Era altura de puxar pelas pernas, não que não o tivesse
feito até ali, mas dali para a frente seria um contrarrelógio.
O relógio continuava a apontar para os 38 minutos e alguns
segundos, queria tentar tirar o máximo possível, e apertei de maneira a
aguentar aqueles 2 últimos quilómetros, com o mesmo ritmo de princípio a fim.
As palmas já se iam ouvindo, os festejos e o speaker. Sentia-me
concretizado, a multidão em redor aplaudia, não para mim directamente, mas para
os muitos que ali passavam, mas fui egoísta, corria como se aqueles aplausos fossem
só para mim. Aproveitava também as descidas para acelerar mais um pouco. Era os
últimos 100 metros, e seria a subir até à meta. Subida quase sem declive de
início, mais acentuada no final, mas sem dar para esforçar os músculos. Aí
estava, o tão esperado sub 40. Tempo líquido de 37:55.
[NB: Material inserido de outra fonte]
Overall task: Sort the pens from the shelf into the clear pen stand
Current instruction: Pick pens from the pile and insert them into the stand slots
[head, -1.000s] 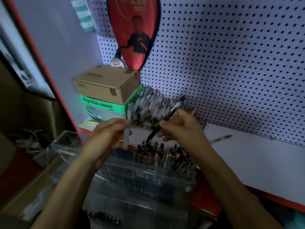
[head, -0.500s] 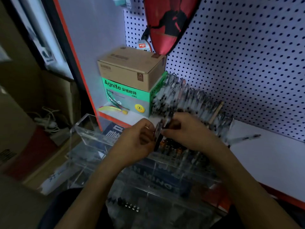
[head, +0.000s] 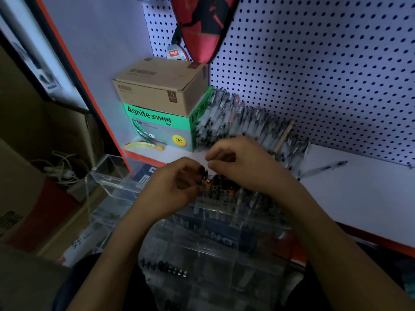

Infelizmente não posso afirmar ser o meu tempo final dos 10
quilómetros, por a prova ter uns 300 metros a menos. Fiquei um pouco triste,
mas sabia que aqueles 300 metros iriam ser feitos certamente sem problema
algum, colocando o meu tempo nos 38 minutos e alguns segundos.
A noite fria ajudou a que não quebrasse, e a corrente humana
que havia a apoiar junto à meta foram uma grande ajuda. Apenas um reparo para
validarem a certeza da distância final, nas zonas escuras, e no abastecimento,
que apesar de não o usar vi que tinha apenas uma pequena bancada, que não daria
para dispersar a maioria do pessoal quando começassem a chegar aos grupos.
São pequenos pormenores que podem facilmente serem
rectificados, e ter uma prova de excelência.
O que ficou mesmo na memória, foi um final de ano com
objectivo realizado. E um belo pão de ló de Ovar, que é uma delícia.